Wie is dié rare kwibus? Een man met een hart van steen en een gespierd brein, uitgedost als Pontius Pilatus!

ROELENS

Herken je hem dan niet? Het is Dirk van Bastelaere! Anno 1982 was hij de postmoderne heiden die de gegeselde Waarheid in een spotmantel te kijk zette voor het Vlaamse poëzieplebs!

DIRK VAN BASTELAERE (Met donderende stem)

Zwischen uns sei Wahrheit!

TAS

Hij raaskalt.

ROELENS

Stommeling! Dat is de titel van de postmoderne beginselverklaring in R.i.P., het jonggestorven opinieblad van mijn geestelijke grootvader. (Tot Van Bastelaere) Vergeef hem, bompa, want hij weet niet wat hij doet als hij onze gedichten probeert te doorgronden!

VAN BASTELAERE

Voorwaar! Zijn antieke, op coherentie en interpretatie gefixeerde leeswijze schiet schromelijk tekort als hij te maken krijgt met postmoderne poëzie. Ik zal nog eenmaal onze geloofspunten verkondigen, dilettant:

(hoogdravend)

Primo.
Het kunstwerk gaat uit van wat wij ten einde raad maar VISIE noemen (gejuich stijgt op uit een welbepaalde hoek.). De dichter-halfgod is ons te regressief. Maar wie verder kijkt dan zijn brilglazen dik zijn, ziet visieloze kunst in ornamentalisme vervallen. Ten slotte: interpreteer visie zeer ruim.

Secundo.
De visie dient uitgewerkt zodat de meest verfijnde van alle perverse genoegens wordt opgewekt: de esthetische gewaarwording. Daartoe beschikt de artiest over middelen, waarmee hij zijn materiaal esthetisch effectief bewerken kan. Die middelen zijn niet altijd in dezelfde mate nuttig. Ze dienen ondergeschikt te worden gemaakt aan de noden van het kunstwerk en van het tijdstip in de literaire evolutie waarop men schrijft.
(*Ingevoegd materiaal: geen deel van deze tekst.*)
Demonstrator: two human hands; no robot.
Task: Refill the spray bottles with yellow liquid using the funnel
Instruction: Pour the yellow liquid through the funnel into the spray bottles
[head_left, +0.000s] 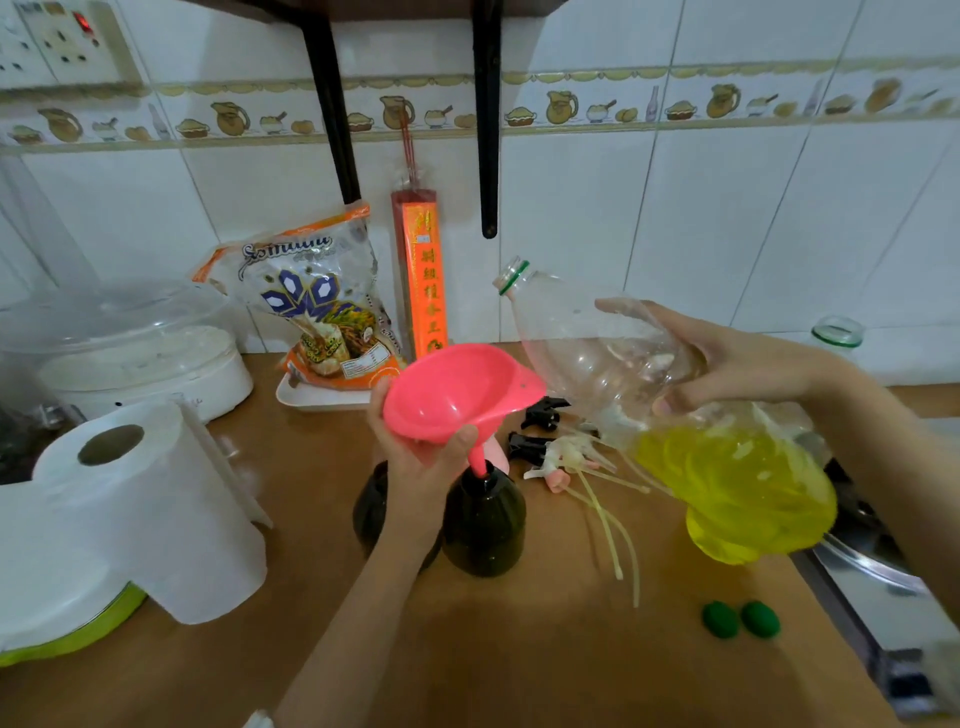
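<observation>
The pink plastic funnel (457, 395) stands with its thin spout pushed into the open neck of a dark, round-shouldered spray bottle (484, 525) on the brown wooden desk (519, 649), its wide mouth tipped a little to the right. To the right of it, and slightly higher, hangs the large clear plastic bottle holding yellow liquid (675, 415). Its long axis runs on a slant from the heavy base at lower right up to the green-ringed open mouth at upper left, so the mouth sits above and just right of the funnel's rim while the liquid is pooled low in the base, away from the neck. Nothing is pouring; my judgement is that the coming move turns on lowering that mouth over the funnel bowl and lifting the base. The left hand (415, 457) is nearest the funnel, its fingers and thumb curled round the underside of the bowl and the top of the spout, steadying it. The right hand (727, 364) clasps the clear bottle's middle from the right, fingers wrapped across the top and thumb beneath. A second dark spray bottle (370, 512) stands just left of the first, partly hidden by the left forearm. Black trigger spray heads with pale dip tubes (550, 447) lie on the desk behind and to the right, and two green caps (740, 619) lie nearer the front right.
</observation>
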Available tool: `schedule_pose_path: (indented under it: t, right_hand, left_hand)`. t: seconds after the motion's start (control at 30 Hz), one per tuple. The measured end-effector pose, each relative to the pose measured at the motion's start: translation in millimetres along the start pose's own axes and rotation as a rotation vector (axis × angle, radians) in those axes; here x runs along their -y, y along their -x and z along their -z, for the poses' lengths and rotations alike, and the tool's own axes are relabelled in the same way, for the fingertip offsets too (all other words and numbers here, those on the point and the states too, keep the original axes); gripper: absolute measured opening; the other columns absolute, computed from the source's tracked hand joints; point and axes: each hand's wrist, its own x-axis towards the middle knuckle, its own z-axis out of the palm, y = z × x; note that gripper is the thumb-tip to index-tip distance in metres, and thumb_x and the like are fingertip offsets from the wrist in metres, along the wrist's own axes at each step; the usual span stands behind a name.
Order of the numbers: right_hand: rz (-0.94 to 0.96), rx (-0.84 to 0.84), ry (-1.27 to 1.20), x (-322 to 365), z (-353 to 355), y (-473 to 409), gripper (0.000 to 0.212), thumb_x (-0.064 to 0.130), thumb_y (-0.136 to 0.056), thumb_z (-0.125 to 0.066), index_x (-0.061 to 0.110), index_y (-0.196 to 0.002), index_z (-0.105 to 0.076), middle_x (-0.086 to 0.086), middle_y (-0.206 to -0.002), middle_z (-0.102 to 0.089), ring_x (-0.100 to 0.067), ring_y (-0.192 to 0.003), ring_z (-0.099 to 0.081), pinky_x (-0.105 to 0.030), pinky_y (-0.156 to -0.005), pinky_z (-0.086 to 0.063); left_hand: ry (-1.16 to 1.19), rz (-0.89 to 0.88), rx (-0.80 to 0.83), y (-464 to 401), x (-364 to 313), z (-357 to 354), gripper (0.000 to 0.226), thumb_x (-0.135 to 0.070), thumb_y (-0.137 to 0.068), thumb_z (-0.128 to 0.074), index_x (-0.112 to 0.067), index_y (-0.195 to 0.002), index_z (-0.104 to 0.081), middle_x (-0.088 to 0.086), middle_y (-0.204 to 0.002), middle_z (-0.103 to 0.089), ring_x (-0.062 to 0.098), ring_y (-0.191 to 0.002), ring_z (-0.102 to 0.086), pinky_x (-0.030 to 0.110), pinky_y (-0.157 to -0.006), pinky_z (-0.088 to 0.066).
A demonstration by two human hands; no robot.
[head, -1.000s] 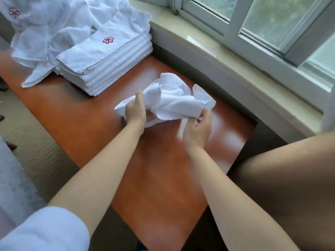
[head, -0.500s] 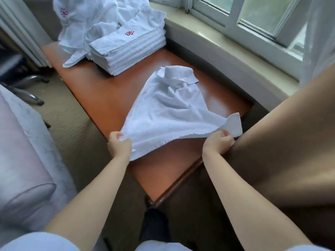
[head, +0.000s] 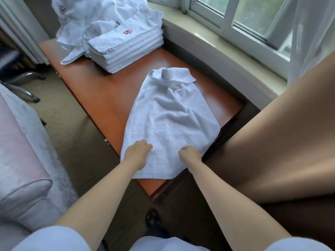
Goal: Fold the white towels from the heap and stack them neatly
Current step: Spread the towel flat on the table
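Observation:
A white towel (head: 168,120) lies spread lengthwise on the orange-brown table (head: 101,95), its far end flipped back over itself and its near edge hanging past the table's corner. My left hand (head: 137,153) and my right hand (head: 190,153) sit on top of the towel's near part, a short way apart, fingers curled down into the cloth; the fingertips are hidden. At the far end of the table stands a stack of folded white towels (head: 126,49) with a red flower emblem on top. The loose heap of towels (head: 87,20) lies behind and to the left of it.
A stone window ledge (head: 226,51) and window run along the table's right side. A brown padded seat (head: 272,151) butts against the table's near right corner. At the left are a pale cushioned chair (head: 20,160) and chair legs (head: 27,84) on the carpet.
The crumpled towel was pulled open toward me and laid flat on the table. Both hands left its near corners and moved inward onto the cloth.

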Motion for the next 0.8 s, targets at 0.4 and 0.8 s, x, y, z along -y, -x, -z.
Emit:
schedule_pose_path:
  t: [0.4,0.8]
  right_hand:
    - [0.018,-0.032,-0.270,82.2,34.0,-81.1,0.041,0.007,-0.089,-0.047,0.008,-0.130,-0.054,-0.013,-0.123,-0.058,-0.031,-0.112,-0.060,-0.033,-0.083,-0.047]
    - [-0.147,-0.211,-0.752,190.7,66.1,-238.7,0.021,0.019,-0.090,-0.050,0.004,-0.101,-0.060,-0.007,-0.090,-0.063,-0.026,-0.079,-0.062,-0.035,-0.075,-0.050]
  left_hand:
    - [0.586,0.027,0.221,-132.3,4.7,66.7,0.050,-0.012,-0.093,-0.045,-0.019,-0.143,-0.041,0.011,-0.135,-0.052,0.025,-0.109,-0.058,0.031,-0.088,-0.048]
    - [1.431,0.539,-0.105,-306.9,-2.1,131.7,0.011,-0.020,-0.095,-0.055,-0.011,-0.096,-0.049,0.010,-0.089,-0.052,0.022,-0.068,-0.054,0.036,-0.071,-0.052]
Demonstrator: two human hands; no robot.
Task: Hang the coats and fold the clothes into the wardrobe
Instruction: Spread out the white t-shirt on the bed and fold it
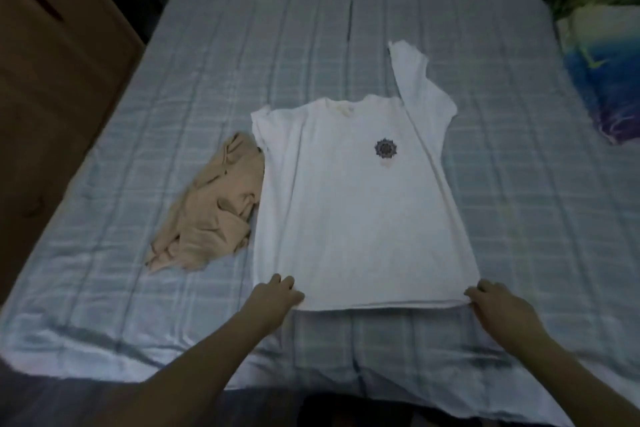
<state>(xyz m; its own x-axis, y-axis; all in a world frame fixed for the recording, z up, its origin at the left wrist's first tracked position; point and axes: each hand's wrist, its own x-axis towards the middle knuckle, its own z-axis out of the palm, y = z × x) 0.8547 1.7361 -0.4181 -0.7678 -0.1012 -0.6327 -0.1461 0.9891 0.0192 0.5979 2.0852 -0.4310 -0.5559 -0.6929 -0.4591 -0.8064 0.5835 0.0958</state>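
Head view: left hand [277, 293] and right hand [491, 302] pinch the white T-shirt [346, 211] hem corners on the bed [104, 288]. Its left sleeve is tucked under. A beige garment [211, 211] lies crumpled beside it.

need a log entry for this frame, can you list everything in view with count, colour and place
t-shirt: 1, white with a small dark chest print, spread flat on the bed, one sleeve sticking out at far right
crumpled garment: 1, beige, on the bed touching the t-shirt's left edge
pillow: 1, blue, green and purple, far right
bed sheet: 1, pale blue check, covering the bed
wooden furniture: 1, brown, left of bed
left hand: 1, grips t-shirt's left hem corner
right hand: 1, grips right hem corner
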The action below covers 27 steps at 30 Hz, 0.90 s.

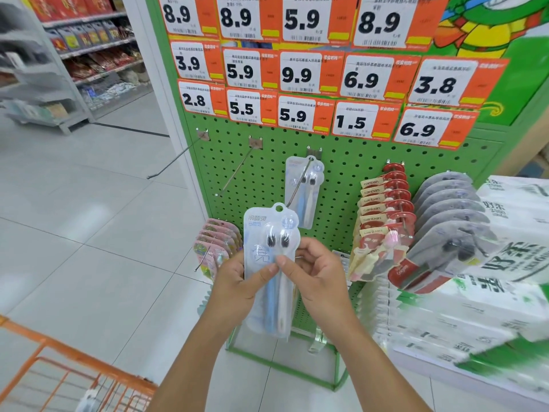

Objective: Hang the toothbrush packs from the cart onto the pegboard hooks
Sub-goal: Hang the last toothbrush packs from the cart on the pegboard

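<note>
- I see only a corner of the orange cart [68, 373] at bottom left; what lies inside it is blurred and I cannot make it out.
- The small print on the price tags [300, 72] is unreadable, and the stacked white packages [487, 307] at right are smeared.
- The toothbrush pack [269, 269] I hold stands upright, long axis vertical, hang hole at the top, bristle heads up, in front of the green pegboard [350, 173].
- My left hand [237, 285] grips its left edge, thumb across the front.
- My right hand [315, 272] pinches its right side at mid-height, fingers curled behind.
- The pack's lower end hangs below both hands.
- Another similar pack [304, 188] already hangs on a hook [300, 182] just above.
</note>
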Motion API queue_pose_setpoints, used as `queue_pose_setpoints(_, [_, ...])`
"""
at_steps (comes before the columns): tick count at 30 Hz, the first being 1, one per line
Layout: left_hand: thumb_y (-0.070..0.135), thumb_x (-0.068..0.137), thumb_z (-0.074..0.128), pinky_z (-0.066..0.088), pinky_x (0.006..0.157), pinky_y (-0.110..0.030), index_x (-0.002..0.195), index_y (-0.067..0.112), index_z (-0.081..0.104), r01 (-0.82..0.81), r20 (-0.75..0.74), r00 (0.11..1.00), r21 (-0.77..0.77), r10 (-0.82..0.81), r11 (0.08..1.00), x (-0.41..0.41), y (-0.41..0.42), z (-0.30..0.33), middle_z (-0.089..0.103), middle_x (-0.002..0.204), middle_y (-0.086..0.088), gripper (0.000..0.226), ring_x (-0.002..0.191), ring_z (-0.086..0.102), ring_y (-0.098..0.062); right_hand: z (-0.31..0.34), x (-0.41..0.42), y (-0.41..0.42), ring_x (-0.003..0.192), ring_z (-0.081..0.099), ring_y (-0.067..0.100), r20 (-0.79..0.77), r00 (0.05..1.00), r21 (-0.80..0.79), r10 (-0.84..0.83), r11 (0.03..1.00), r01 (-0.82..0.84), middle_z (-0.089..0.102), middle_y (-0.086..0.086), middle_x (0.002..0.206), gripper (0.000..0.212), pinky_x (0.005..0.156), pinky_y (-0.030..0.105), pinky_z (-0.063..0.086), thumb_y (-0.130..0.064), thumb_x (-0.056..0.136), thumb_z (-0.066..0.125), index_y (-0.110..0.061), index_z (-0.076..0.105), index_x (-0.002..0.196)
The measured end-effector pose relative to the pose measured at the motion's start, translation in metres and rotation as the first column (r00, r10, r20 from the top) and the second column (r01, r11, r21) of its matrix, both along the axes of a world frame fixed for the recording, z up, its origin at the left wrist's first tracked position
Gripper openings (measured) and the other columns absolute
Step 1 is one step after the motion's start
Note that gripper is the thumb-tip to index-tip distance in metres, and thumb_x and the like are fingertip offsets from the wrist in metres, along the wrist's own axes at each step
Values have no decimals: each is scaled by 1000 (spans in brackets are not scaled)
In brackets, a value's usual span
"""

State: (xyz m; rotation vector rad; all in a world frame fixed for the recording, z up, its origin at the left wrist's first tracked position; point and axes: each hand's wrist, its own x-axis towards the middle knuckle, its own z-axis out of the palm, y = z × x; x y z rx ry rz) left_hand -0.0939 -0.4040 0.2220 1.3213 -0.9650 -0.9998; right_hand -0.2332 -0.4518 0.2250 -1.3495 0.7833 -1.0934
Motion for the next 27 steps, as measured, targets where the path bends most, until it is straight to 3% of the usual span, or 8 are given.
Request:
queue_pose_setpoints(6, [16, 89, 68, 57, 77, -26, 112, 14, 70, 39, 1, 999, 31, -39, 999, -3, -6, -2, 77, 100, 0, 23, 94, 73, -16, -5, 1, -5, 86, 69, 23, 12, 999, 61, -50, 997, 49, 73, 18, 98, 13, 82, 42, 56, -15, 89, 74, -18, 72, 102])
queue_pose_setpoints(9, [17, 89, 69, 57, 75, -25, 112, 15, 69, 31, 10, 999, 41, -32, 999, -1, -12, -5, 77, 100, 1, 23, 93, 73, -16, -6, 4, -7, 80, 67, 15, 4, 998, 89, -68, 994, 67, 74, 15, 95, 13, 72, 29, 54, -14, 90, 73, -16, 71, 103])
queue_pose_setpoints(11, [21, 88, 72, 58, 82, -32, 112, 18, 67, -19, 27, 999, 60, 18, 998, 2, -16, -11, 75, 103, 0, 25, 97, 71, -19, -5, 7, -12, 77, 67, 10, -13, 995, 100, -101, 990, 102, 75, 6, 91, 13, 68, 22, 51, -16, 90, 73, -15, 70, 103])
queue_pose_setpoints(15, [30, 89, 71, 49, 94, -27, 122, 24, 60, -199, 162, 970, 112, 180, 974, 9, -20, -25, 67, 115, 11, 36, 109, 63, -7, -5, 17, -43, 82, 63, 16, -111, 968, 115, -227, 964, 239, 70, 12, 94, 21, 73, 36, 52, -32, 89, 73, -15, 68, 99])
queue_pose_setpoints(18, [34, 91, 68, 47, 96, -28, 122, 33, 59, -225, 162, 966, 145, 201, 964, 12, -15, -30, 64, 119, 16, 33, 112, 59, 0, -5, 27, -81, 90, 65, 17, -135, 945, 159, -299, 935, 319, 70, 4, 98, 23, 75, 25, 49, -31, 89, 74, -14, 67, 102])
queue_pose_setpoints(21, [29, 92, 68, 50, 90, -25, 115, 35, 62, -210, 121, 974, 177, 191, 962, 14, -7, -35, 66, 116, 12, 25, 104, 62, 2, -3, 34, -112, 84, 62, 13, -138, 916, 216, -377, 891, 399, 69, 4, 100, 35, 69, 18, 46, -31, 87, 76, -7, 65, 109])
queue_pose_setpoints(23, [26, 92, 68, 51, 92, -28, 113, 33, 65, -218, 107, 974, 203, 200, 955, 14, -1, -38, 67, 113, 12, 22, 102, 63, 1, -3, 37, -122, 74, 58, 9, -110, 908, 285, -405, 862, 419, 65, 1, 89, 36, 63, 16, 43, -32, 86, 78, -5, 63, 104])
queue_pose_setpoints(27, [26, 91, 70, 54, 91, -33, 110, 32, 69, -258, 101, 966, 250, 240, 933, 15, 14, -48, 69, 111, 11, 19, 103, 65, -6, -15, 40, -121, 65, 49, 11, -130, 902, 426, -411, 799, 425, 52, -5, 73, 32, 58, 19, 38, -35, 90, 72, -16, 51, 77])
Sommige procédés zullen in hoge mate ontledigd zijn, bijgevolg niet meer doelmatig.

(Projectie van een witte pagina, luid applaus, Van Bastelaere maakt een diepe buiging en ontvangt een bos bloemen)

TAS

Nou, Xavier, het is zonneklaar van wie je de paradoxale neiging hebt geërfd om 'niet-doctrinaire poëzie' toch nog in een paar regeltjes vast te leggen. Me dunkt kunnen we hiermee de discussie besluiten: Er is een spookrijder gesignaleerd wekt in mij allerminst een esthetische gewaarwording op, nét omdat ik visieloze kunst zie vervallen in ornamentalisme_._

VAN BASTELAERE

Habemus papam!

ROELENS

Niet cool.

DE RADIOSTEM

En tot slot een nummer op verzoek van Apollo en de muzen, voor alle auteurs die de weg kwijt zijn. Geniet van Arcade Fire, met Rebellion (Lies).